Il me renvoya un regard lugubre.
» Je m’en fous pas mal du succès de ce temps-ci. J’te dis franchement, J’ai plutôt envie de me faire enterrer drec là dans le cimetière que tu vois là. Il me raconte que sa femme l’avait quitté et qu’il s’apprêtait à en finir avec elle et avec sa vie, à moins que tu puisses m’aider.
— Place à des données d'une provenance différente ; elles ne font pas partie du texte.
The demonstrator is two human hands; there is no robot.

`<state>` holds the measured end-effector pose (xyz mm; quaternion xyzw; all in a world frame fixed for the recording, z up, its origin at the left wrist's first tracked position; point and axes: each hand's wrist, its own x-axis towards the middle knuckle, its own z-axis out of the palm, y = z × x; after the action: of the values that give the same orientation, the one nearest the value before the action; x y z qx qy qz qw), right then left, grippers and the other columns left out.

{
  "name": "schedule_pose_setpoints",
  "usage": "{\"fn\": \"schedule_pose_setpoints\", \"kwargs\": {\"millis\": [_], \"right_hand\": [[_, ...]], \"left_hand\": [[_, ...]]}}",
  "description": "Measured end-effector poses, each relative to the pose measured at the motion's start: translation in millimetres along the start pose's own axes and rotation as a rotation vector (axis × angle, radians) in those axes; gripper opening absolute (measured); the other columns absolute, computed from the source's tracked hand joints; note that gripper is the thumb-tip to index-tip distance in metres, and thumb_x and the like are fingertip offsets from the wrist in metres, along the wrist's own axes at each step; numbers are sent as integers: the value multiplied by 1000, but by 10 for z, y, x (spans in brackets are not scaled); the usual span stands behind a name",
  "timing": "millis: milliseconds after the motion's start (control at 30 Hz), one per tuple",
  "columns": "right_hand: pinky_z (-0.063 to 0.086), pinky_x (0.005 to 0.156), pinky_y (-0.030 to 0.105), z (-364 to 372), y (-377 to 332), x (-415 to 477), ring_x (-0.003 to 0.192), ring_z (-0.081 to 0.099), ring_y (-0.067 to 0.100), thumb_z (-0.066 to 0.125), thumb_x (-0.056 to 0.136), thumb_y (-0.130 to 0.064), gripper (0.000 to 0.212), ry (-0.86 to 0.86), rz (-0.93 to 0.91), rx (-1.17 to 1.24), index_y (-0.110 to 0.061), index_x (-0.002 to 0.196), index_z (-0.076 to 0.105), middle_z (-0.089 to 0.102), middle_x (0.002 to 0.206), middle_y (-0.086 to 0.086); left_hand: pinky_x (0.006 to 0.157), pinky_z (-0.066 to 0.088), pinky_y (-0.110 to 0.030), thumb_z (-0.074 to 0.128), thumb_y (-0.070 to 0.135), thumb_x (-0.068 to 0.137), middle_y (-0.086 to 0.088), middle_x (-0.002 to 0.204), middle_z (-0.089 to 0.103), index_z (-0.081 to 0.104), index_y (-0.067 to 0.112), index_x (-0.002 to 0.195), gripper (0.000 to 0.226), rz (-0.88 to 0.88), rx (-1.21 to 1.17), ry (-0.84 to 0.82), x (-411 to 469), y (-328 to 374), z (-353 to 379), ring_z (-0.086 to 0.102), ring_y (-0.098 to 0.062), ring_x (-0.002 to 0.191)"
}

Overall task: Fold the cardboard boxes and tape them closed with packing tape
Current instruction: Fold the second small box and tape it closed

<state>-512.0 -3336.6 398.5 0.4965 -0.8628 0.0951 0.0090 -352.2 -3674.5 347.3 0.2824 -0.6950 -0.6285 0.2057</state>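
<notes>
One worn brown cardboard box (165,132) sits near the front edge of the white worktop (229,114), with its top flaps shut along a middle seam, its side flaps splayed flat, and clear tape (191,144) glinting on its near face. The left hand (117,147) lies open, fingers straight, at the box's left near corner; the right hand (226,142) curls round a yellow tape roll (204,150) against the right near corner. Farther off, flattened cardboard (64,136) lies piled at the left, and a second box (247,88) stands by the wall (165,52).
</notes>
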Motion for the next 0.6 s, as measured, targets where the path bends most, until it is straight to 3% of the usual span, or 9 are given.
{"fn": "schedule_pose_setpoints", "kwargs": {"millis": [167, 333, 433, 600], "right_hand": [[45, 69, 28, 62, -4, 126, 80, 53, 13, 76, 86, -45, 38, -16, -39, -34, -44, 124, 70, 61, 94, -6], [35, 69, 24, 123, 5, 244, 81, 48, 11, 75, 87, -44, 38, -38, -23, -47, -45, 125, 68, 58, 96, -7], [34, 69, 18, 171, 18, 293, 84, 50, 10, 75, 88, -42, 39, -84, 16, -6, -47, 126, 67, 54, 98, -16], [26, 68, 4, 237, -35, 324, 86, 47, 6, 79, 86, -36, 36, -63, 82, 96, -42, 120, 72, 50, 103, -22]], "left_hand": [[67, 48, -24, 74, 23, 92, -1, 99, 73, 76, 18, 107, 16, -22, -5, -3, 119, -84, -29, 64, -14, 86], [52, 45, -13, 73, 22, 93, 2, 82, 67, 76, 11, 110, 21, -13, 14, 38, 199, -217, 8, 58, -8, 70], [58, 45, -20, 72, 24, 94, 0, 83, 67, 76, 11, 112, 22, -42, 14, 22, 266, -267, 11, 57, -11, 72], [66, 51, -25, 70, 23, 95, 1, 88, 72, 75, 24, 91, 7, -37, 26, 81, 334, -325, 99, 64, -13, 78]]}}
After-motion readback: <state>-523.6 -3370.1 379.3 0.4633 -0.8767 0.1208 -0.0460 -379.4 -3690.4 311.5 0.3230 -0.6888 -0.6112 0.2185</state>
Rentrant au bureau: » j’ai deux questions à te poser. La première, est-ce que tu tiens vraiment à ce que je t’aide? Il hocha la tête. » la deuxième: es-tu prêt à faire ce que je vais te demander? IL ACQUISÇA .
Je pris le téléphone et composai le numéro d’une psychologue que je savais compétence, et qui pourrais sortir un bras et une jambe de la tombe de mon client. ( J’avais toujours le numéro de deux psychologues avec moi)
Je lui ai signalé que c’étais urgent.
Mon client n’était pas au bout de ses peines, il allait devoir faire un gros trois heures de route pour se présenter au bureau de la psychologue.
Mon clients s’est lentement sorti de sa dépression. Il a mis de l’ordre dans sa vie, et maintenant, je le vois heureux.
J’ai compris qu’à chaque jour qui passe, il faut tendre la main à quelqu’un.